Exercise directions:
Word for word, print out all of the data, omitting every image.

Data extract:
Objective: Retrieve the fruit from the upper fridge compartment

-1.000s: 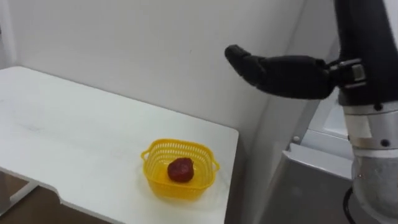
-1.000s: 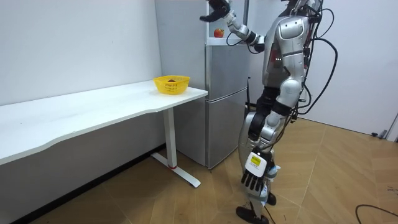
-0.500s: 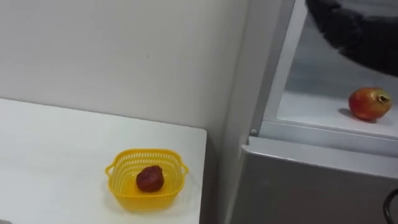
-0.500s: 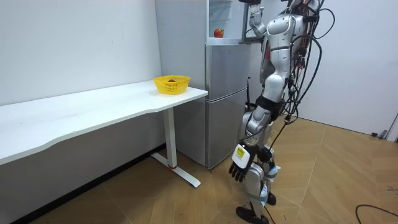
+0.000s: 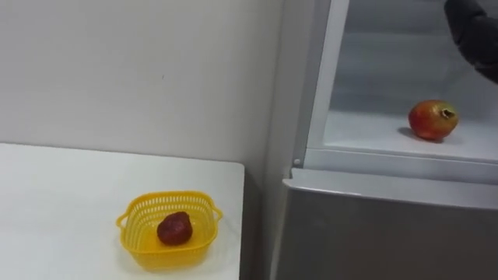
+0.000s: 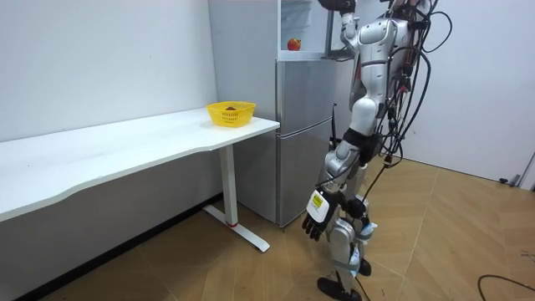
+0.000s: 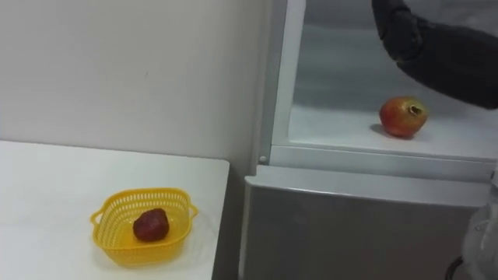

Result below:
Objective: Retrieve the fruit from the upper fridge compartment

-1.000s: 
-1.000s: 
-0.500s: 
-0.500s: 
+0.000s: 
+0.000s: 
+0.000s: 

This answer requires nothing more.